=== RECORDED INFORMATION ===
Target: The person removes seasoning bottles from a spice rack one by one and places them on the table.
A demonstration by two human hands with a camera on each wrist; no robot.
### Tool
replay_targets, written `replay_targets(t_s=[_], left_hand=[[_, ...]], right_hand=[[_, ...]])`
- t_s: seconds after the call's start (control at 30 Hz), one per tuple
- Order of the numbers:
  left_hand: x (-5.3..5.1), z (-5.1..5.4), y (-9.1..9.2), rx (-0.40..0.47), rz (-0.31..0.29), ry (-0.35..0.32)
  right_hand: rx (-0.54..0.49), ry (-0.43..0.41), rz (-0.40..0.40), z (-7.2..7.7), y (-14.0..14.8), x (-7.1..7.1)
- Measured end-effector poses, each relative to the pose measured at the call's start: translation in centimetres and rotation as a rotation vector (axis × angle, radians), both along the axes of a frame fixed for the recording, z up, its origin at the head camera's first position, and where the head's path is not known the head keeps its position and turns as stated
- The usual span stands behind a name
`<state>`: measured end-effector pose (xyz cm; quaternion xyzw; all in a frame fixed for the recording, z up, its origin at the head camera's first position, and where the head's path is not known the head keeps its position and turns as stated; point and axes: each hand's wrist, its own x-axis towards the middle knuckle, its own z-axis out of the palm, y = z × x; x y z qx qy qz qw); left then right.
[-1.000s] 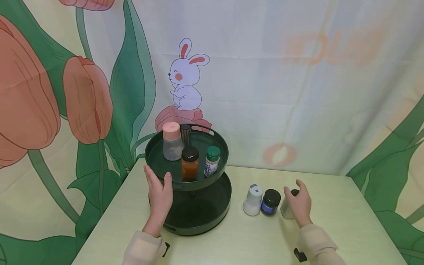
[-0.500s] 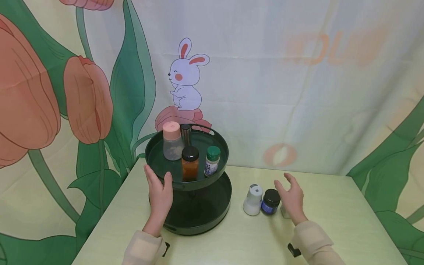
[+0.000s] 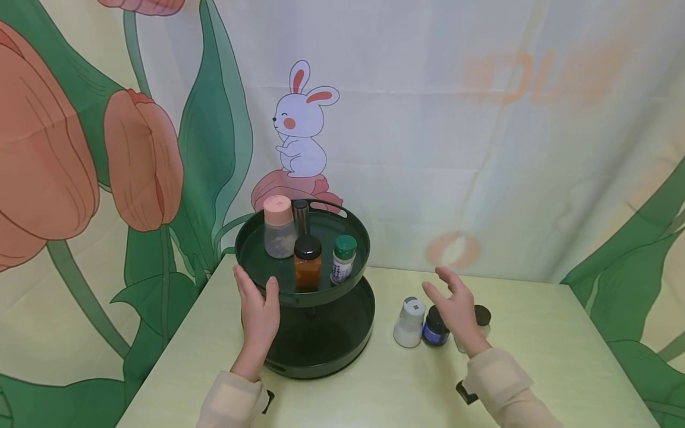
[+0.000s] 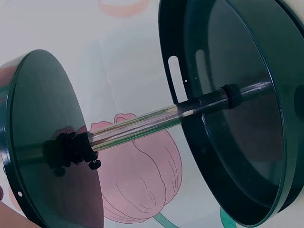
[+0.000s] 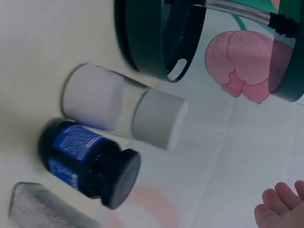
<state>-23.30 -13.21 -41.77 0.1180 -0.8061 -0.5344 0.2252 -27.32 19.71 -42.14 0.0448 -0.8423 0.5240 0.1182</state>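
My left hand (image 3: 258,315) rests with straight fingers against the left front rim of the upper tray (image 3: 334,226) of a dark green two-tier rack. On that tray stand a pink-capped bottle (image 3: 279,238), a slim dark-topped bottle (image 3: 301,217), a black-lidded jar of orange-brown spice (image 3: 307,272) and a green-capped shaker (image 3: 342,267). My right hand (image 3: 457,309), holding nothing, hovers with fingers apart over a row of containers. These are a white bottle (image 3: 409,327), a black-lidded jar with a blue label (image 5: 78,149) and a black-lidded shaker (image 3: 483,316), partly hidden by the hand.
The lower tray (image 3: 313,364) sits on the pale table (image 3: 369,392), joined to the upper one by a clear central post (image 4: 137,127). Behind the table hangs a printed curtain (image 3: 396,148) with tulips and a rabbit.
My right hand has moved left and slightly up, from the shaker to over the blue-labelled jar, uncovering the shaker's lid. The left hand and the rack look unmoved.
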Motion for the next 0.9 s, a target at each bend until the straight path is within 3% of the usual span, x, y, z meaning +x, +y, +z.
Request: replay_targets(t_s=[0.5,0.9], left_hand=[[-0.1,-0.2,-0.1,-0.003,0.003,-0.012],[-0.1,0.0,-0.1,0.004,0.005,-0.013]], right_hand=[[-0.050,-0.001,0.236,3.6,-3.7,0.8],[-0.015,0.028,0.337,5.1,-5.7,0.6]])
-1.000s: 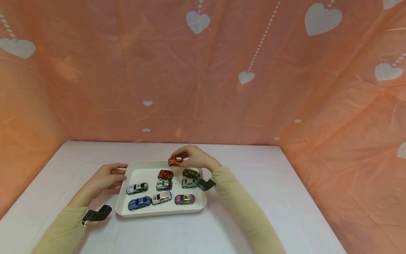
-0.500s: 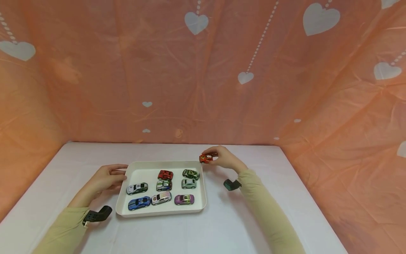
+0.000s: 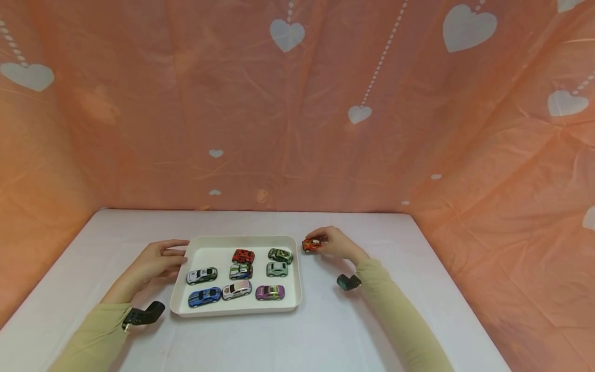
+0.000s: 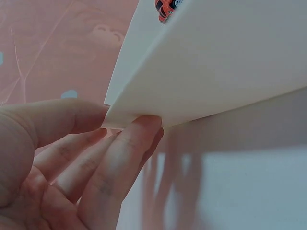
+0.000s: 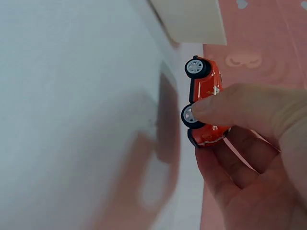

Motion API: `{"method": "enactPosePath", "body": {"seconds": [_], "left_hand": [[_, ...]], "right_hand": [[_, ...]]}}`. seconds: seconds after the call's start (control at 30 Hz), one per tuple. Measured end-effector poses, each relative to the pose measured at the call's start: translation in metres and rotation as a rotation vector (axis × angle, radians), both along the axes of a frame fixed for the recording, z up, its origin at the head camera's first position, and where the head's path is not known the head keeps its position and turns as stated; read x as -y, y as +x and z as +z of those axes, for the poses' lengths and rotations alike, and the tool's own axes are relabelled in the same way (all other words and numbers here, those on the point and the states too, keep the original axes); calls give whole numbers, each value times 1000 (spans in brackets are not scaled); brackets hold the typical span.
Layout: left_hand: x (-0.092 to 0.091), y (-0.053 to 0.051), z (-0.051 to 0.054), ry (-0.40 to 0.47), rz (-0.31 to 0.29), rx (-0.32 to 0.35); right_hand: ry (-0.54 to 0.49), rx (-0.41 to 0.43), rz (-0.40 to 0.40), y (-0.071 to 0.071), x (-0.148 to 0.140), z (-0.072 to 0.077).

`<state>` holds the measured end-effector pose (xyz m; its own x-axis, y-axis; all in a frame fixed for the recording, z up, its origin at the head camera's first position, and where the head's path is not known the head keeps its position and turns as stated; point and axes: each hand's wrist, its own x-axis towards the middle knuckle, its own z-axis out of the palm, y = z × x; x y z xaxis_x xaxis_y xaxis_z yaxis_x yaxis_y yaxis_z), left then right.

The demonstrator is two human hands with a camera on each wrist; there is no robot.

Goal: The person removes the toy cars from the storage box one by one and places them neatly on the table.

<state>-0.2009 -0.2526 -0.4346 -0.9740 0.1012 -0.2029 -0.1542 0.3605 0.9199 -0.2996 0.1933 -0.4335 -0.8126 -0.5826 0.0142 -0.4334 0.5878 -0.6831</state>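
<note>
Right of the white tray [image 3: 297, 305], my right hand [image 3: 335, 243] pinches an orange-red toy car [image 3: 310, 245]. In the right wrist view the thumb lies on the side of the toy car [image 5: 206, 91], by a wheel, and the fingers are behind it. The car's shadow falls on the table beside it; a small gap seems to separate them. My left hand [image 3: 160, 261] holds the tray's left side near the far corner. The left wrist view has the thumb at the tray's rim [image 4: 144, 57] and the fingers against its outer wall.
Several toy cars stand in the tray, among them a red one [image 3: 243, 256], a blue one [image 3: 204, 297], a purple one [image 3: 270, 292] and a pale green one [image 3: 277, 269]. An orange curtain [image 3: 316, 165] hangs behind the white table [image 3: 372, 232].
My right hand has carried the orange-red toy car from above the tray's far rim rightward past the tray, then lower toward the table. The left hand has stayed at the tray.
</note>
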Motion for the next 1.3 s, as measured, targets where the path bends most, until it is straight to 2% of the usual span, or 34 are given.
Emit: {"method": "enactPosePath", "body": {"seconds": [0.23,0.33,0.53,0.83,1.0,1.17,1.3], "left_hand": [[-1,-2,0,-21,-10,-10],[-1,-1,0,-2,-11,-6],[-2,0,0,-21,-11,-3],[-2,-1,0,-45,-9,6],[-2,-1,0,-12,-14,10],[-1,-1,-1,17,-23,7],[-2,-1,-1,12,-24,0]], "right_hand": [[8,19,-38,1,-4,-10],[2,23,-26,1,-5,-12],[10,-5,-9,1,-6,-14],[-41,20,22,1,-10,-12],[-65,22,35,2,-12,2],[-85,-26,72,11,-6,30],[-137,-18,104,21,5,55]]}}
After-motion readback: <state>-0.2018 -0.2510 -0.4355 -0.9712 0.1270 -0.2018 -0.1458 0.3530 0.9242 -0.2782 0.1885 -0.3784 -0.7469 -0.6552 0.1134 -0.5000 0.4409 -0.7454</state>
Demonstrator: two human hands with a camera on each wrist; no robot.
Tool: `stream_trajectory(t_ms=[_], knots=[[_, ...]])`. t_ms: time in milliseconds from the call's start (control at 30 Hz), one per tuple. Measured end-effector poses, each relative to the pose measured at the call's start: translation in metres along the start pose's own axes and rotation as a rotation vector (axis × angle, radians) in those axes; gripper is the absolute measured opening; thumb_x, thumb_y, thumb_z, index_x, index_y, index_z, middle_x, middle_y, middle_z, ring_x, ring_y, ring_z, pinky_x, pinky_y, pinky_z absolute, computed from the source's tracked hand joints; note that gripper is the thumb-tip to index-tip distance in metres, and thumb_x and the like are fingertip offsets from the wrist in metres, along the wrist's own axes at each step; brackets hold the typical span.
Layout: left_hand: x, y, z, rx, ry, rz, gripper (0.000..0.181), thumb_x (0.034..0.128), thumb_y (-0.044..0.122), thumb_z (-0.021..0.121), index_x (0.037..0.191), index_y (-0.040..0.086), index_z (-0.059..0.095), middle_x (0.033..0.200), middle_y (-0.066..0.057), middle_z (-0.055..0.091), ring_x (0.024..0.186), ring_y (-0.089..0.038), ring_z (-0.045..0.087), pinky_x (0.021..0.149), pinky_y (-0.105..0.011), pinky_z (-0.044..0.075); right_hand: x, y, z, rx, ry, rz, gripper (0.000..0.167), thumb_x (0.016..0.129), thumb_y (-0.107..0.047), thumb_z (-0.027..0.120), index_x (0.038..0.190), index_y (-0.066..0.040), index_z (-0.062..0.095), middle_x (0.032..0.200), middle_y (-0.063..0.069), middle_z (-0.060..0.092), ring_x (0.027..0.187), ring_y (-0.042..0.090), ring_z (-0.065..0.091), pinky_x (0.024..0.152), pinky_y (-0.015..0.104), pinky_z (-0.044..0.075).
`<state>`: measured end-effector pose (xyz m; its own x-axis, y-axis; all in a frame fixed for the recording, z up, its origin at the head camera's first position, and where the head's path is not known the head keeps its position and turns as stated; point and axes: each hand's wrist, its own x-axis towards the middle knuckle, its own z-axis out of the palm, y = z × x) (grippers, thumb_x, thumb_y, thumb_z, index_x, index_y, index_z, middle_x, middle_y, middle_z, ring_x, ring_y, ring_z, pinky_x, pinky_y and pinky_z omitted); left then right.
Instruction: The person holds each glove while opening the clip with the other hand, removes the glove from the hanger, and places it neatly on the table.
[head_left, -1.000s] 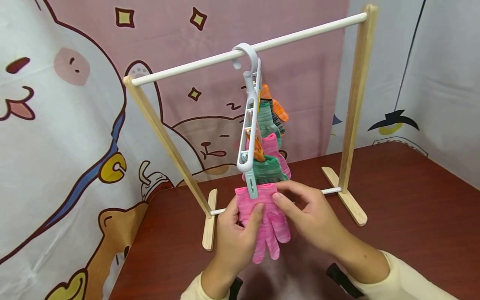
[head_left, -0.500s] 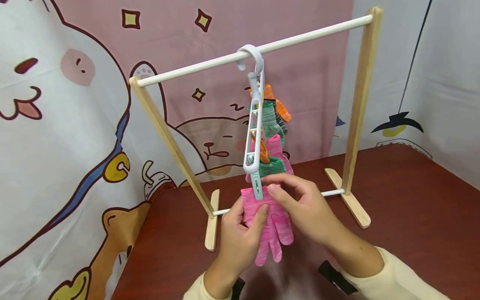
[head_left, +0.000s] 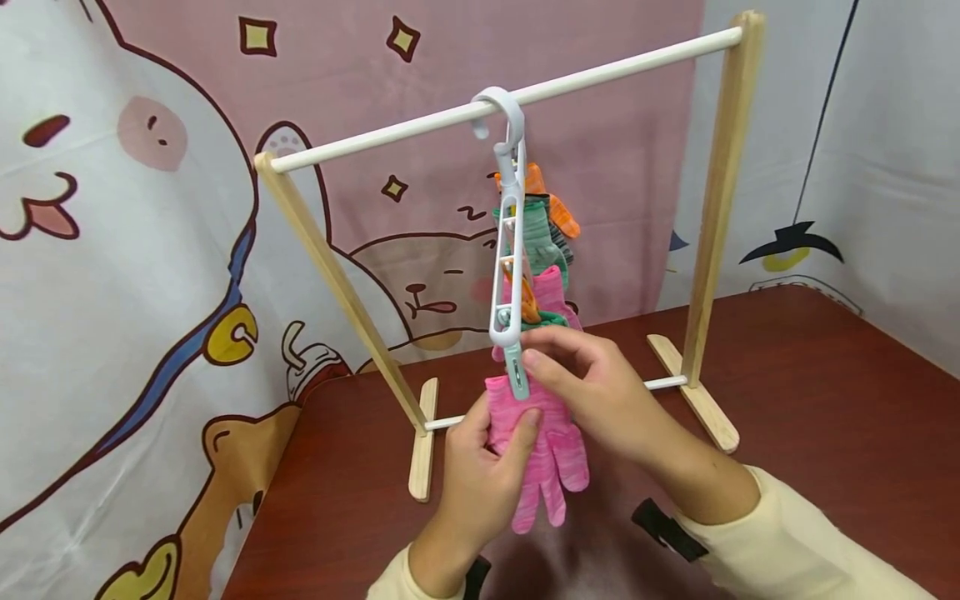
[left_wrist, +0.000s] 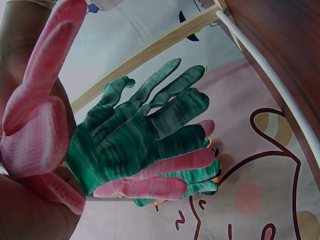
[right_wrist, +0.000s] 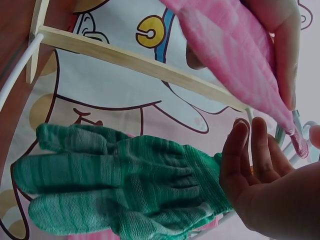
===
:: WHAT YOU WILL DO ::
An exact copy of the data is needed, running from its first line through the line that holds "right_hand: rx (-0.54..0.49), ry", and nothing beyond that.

:: YOUR SOLUTION ::
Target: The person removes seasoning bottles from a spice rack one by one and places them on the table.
A demonstration by two human hands with a camera on each wrist; no robot.
### Tool
replay_targets, written `replay_targets(t_s=[_], left_hand=[[_, ...]], right_hand=[[_, ...]])`
- t_s: seconds after the call's start (control at 30 Hz), one per tuple
- Order of the numbers:
  left_hand: x (-5.3..5.1), z (-5.1..5.4), y (-9.1..9.2), rx (-0.40..0.47), rz (-0.31..0.29), ry (-0.35..0.32)
  right_hand: rx (-0.54..0.49), ry (-0.43..0.41), rz (-0.40..0.40), z (-7.2..7.7), y (-14.0..14.8), x (-7.1..7.1)

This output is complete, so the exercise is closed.